Remote Patient Monitoring (RPM) is the use of connected devices to track patient health data — such as blood pressure, weight, or glucose — outside of traditional clinical settings. The data flows back to the care team, enabling earlier intervention and ongoing management, and is often reimbursed on a per-patient, per-month basis.
RPM sits within the broader digital health and telehealth landscape, and its adopters can be identified through claims and diagnosis patterns tied to chronic populations.
RPM is a major growth category because it aligns clinical value with reimbursement: managing chronic patients remotely improves outcomes while generating recurring revenue. For vendors, the targeting question is which physicians manage enough chronic patients to make an RPM program worthwhile — a question answered by claims and diagnosis data.
Identifying physicians with large hypertensive, diabetic, or CKD populations lets RPM companies focus on the practices where their program will scale, rather than pitching every provider equally.
Remote patient monitoring (RPM) uses connected devices to collect patient health data — such as blood pressure or glucose — outside the clinic. The data is reviewed by care teams to manage chronic conditions, and is often reimbursed per patient per month.
RPM is adopted primarily by physicians managing large chronic populations — nephrologists, cardiologists, endocrinologists, and primary care providers treating hypertension, diabetes, and chronic kidney disease. Claims and diagnosis data identify which practices have the patient volume to support a program.

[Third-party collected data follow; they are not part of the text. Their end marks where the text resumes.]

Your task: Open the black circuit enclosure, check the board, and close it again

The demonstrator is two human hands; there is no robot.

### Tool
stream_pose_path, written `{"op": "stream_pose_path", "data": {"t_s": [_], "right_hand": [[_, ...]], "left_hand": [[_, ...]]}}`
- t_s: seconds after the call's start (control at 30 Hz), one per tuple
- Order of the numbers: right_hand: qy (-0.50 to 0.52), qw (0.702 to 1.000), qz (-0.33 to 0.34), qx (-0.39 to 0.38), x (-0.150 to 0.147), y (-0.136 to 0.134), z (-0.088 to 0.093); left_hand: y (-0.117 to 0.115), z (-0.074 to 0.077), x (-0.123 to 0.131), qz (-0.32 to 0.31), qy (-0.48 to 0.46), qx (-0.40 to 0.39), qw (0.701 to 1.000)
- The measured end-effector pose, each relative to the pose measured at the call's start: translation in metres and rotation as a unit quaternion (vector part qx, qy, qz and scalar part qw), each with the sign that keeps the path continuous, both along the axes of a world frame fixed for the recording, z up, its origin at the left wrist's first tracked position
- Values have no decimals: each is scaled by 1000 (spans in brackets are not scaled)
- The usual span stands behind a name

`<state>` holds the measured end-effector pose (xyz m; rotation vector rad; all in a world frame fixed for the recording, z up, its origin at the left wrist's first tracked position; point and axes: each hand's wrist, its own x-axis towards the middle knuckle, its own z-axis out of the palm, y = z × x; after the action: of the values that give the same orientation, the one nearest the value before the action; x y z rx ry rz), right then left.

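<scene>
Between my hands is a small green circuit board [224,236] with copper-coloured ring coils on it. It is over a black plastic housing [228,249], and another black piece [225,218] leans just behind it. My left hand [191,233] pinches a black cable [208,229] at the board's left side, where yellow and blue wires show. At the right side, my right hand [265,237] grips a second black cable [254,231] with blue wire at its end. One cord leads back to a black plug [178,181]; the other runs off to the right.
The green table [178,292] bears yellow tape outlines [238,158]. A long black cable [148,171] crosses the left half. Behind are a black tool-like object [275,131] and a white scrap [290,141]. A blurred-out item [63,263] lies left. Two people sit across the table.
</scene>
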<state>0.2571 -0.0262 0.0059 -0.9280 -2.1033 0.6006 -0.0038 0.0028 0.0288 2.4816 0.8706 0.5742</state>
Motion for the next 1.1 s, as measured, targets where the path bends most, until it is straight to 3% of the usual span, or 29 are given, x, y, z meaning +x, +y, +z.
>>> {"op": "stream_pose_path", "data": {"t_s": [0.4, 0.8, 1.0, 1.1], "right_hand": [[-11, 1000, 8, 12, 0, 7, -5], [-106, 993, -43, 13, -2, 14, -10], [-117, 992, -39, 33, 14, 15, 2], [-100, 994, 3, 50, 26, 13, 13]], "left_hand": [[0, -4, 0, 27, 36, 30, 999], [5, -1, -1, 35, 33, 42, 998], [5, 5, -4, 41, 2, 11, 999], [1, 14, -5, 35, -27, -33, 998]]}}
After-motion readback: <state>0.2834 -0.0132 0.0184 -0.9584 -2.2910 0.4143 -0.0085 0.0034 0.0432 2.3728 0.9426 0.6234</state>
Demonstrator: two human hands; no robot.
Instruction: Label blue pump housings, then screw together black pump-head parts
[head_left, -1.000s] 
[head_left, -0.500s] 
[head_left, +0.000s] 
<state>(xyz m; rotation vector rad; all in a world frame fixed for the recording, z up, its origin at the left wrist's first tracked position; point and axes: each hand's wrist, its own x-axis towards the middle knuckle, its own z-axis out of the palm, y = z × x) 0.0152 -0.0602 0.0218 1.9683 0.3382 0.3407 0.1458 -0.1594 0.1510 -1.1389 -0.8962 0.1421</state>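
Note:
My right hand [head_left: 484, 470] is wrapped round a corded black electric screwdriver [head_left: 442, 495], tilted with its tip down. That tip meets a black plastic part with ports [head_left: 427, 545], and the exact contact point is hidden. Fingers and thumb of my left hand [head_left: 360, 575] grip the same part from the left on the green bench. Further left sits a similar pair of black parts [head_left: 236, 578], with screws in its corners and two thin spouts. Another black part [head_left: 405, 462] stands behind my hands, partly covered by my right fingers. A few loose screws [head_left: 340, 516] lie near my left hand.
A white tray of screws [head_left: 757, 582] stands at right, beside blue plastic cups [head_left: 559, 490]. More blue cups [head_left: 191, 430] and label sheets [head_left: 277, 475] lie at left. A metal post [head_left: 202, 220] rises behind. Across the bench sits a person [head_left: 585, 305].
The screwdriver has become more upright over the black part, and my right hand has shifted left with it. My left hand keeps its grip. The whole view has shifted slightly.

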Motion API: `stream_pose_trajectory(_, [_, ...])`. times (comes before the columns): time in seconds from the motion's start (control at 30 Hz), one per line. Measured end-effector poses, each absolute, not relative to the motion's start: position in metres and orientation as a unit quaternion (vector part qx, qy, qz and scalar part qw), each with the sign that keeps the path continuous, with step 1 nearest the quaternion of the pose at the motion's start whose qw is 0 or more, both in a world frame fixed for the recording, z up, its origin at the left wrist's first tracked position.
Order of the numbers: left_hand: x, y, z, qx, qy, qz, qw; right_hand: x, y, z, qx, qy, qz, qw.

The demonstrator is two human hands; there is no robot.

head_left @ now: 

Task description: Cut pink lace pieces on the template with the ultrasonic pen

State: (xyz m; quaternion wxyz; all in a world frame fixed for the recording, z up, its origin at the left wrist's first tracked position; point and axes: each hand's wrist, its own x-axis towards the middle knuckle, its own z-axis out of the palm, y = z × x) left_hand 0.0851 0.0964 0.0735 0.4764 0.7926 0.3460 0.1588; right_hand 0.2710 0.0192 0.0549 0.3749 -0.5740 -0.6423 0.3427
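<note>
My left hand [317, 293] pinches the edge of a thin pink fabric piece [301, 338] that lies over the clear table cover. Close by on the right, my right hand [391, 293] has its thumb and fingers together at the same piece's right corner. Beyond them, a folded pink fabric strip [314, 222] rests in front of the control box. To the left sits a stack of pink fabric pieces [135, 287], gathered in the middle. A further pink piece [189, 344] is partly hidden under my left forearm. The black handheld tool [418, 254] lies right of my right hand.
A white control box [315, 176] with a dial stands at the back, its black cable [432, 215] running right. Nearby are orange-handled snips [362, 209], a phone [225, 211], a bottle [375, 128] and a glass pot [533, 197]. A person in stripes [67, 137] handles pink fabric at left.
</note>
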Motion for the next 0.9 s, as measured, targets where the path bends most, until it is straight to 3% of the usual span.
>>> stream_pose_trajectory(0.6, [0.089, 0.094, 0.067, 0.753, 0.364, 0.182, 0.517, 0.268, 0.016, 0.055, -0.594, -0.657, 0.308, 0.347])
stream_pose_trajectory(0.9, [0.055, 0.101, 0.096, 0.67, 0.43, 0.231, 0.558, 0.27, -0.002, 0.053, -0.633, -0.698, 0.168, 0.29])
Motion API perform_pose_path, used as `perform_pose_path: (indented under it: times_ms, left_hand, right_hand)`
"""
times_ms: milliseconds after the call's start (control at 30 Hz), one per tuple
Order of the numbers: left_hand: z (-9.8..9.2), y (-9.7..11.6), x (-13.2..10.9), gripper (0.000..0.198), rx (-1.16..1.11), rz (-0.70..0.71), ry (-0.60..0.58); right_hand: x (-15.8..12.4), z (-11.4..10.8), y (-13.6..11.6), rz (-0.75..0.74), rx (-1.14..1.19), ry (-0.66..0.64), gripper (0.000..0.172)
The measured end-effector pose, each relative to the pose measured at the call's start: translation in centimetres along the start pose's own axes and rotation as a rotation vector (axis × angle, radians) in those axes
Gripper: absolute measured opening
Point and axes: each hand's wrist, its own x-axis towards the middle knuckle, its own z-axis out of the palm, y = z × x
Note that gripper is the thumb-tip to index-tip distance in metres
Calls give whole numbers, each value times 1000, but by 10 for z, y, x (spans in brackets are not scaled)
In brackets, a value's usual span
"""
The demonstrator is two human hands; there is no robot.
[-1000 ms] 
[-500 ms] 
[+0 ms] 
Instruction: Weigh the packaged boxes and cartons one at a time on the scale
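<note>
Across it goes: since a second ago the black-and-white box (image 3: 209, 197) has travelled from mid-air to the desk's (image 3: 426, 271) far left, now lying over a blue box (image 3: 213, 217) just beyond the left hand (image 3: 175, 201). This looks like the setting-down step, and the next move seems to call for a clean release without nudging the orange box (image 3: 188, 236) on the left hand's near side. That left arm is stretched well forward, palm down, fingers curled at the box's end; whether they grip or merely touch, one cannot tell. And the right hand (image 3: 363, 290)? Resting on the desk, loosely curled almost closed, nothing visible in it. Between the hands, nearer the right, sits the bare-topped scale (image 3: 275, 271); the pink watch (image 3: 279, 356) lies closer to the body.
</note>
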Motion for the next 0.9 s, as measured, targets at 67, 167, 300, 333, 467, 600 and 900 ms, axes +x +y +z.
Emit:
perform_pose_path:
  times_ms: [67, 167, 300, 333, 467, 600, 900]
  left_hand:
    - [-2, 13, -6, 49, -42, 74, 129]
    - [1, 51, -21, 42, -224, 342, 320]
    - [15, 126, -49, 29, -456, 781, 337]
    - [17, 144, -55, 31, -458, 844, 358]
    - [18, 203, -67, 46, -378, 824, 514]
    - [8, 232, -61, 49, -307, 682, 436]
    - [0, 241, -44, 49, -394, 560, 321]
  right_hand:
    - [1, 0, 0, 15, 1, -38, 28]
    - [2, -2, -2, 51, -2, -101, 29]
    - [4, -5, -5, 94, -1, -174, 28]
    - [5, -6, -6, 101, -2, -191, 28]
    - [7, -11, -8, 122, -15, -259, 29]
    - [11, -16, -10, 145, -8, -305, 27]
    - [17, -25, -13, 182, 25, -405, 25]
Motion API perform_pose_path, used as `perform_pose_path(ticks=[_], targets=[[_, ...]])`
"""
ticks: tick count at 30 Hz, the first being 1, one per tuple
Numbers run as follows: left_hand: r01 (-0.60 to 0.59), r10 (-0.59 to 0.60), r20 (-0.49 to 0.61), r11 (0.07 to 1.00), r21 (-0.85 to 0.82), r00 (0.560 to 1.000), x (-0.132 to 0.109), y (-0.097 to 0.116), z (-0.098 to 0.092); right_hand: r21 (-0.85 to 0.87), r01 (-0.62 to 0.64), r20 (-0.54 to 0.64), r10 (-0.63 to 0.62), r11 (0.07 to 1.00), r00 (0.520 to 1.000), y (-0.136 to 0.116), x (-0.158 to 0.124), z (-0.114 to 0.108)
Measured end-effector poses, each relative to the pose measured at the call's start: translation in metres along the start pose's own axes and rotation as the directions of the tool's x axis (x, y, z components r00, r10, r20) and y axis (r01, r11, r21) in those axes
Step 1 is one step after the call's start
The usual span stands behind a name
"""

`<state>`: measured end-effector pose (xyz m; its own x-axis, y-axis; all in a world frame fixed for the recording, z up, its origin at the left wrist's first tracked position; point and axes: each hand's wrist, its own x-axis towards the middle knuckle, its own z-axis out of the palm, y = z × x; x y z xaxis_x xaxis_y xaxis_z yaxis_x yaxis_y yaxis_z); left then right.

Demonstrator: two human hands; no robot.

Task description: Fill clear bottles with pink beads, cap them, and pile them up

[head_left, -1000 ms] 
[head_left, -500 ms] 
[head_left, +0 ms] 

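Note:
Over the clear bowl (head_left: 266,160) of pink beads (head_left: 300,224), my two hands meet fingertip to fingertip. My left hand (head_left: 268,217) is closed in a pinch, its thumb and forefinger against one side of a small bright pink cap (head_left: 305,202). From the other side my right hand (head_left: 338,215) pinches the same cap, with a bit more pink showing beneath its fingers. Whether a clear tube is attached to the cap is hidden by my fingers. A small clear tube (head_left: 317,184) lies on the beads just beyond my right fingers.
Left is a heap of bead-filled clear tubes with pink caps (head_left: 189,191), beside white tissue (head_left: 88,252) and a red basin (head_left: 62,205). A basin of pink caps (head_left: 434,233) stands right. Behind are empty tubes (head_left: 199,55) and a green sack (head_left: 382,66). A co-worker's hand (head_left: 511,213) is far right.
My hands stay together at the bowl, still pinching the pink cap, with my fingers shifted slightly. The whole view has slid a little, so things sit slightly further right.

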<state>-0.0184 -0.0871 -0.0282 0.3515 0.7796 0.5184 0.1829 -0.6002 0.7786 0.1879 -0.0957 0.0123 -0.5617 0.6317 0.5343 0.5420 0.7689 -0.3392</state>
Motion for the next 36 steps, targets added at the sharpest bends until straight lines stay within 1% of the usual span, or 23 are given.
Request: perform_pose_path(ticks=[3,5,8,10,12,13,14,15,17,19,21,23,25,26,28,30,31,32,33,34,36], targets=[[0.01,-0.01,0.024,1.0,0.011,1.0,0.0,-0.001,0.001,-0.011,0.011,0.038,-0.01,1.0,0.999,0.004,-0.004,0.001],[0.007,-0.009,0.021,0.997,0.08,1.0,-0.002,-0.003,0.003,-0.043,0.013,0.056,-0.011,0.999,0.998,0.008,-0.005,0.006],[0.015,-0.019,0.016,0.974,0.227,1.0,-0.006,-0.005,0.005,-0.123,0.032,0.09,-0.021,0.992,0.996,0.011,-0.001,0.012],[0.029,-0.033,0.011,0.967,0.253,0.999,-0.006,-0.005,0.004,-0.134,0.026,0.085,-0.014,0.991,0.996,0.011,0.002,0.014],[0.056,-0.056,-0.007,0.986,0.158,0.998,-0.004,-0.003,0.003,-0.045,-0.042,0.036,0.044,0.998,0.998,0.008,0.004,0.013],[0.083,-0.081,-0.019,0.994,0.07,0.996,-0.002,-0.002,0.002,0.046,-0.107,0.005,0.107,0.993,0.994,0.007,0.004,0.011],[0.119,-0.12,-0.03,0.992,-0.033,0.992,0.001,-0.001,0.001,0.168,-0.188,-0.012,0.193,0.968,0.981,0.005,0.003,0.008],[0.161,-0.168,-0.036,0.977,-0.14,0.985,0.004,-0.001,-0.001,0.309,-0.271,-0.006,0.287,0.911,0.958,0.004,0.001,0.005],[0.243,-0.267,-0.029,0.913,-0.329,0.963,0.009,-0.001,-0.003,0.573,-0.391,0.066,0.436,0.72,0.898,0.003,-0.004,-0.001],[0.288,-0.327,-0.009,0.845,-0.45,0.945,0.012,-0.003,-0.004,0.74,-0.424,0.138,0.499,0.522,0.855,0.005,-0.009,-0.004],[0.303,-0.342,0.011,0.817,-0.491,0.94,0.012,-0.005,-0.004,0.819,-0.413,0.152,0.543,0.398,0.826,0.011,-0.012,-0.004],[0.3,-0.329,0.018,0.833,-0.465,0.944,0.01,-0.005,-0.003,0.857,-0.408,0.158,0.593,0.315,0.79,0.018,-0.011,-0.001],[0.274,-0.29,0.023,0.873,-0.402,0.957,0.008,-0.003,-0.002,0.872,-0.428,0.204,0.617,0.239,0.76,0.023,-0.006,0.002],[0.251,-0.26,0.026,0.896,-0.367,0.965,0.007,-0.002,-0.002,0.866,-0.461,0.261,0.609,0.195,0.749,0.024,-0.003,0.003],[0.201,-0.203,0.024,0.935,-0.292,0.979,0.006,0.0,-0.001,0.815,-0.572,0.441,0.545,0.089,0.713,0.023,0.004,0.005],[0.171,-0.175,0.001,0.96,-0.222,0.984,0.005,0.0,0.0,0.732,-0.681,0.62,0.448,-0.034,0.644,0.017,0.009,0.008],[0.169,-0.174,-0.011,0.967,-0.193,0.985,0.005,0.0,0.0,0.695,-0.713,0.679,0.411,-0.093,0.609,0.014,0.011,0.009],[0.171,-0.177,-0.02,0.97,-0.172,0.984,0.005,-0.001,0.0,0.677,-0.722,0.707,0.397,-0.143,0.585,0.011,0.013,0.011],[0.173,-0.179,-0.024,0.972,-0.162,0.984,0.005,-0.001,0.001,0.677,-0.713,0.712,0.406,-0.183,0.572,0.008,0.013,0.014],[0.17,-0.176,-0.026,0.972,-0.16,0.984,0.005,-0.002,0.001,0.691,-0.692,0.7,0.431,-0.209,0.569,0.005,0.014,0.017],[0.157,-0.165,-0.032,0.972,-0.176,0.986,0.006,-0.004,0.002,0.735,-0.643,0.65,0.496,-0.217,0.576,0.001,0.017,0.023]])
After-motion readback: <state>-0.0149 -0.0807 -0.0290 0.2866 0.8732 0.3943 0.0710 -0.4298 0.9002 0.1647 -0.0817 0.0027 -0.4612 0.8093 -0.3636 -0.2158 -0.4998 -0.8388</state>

RPM is typically reimbursed through specific Medicare and payor codes on a per-patient, per-month basis, covering device setup, data transmission, and clinical review time. This recurring model is central to RPM's business case for both providers and vendors.
Use claims and ICD-10 diagnosis data to identify physicians with large populations of chronic patients — hypertension, diabetes, CKD — who stand to benefit most from RPM. Ranking practices by chronic-patient volume focuses outreach where programs will scale.